When an S corporation sells an unincorporated division, branch, or product line, the general tax results to the corporation are the same as for any sale of assets comprising a trade or business. This is also the case when the business assets of a qualified Subchapter S subsidiary (QSub) are sold. The existence of the QSub is ignored for federal income tax purposes, and the QSub assets are simply treated as belonging to and being sold by the parent S corporation (Sec. 1361(b)(3)).

What is a qualified stock purchase?

A qualified stock purchase is a transaction, or series of transactions, in which at least 80% of the value or 80% of the total voting power of the stock of the target corporation is acquired by another corporation within a 12-monthacquisition period. The election to treat the stock purchase of a target corporation as an asset acquisition is made on Form 8023, Elections Under Section 338 for Corporations Making Qualified Stock Purchases(Regs. Sec. 1.338-2(d)).

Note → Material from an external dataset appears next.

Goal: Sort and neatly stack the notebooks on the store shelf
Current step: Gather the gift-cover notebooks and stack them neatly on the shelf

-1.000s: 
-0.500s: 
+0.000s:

What is Sec 1368 distribution?

A distribution that does not qualify for partial liquidation sale or exchange treatment is governed by the usual S corporation distribution rules under Sec. 1368 and may be preferable to sale or exchange treatment. For example, if a corporation has little or no accumulated earnings and profit (AE&P) or the distribution is less than the accumulated adjustment account (AAA) balance, a Sec. 1368 distribution allows full stock basis offset at the shareholder level, while sale or exchange treatment allows only a partial offset of stock basis against the distribution. In contrast, if the S corporation has a large AE&P amount but a nominal AAA balance, a Sec. 1368 distribution will result in largely dividend income, while sale or exchange treatment allows a partial stock basis offset and capital gaintreatment.

How to avoid built in gains tax?

Avoiding built-in gains tax by selling stock

Is stock sale versus asset sale more important for a C corporation than for an S corporation?

While the issue of stock sale versus asset sale generally is more critical for a C corporation than for an S corporation (because of the probability of double taxation facing a C corporation and its shareholders upon sale and liquidation), there are still a number of significant issues to be considered by Sshareholders.

Does a nonliquidating distribution recognize loss?

However, loss is not recognized when depreciated property is transferred to shareholders in nonliquidating distributions. This is the case whether or not the distribution qualifies as a partialliquidation.

What is the difference between an S corp and a sale?

The difference is that sale proceeds are not reported as ordinary income but as capital gains. This is according to the rules of the Internal Revenue Service.

What determines the capital gains tax of an S corporation?

The stock basis will determine an S Corporation's capital gains tax.

What happens if you sell assets instead of stock?

After this, the purchase price will need to be allocated. Depending on the assets sold, the beneficial capital gains tax may not apply to gains from the sale. If an asset does not have a tax basis, then gains from the sale will be subject to income tax rates instead of the capital gains tax. Also, if you are selling equipment that has depreciated in value, you may need to pay recapture-rates that may be higher than normal. This can result in the business owner paying higher taxes than they might otherwise.

How do undrawn profits affect stock basis?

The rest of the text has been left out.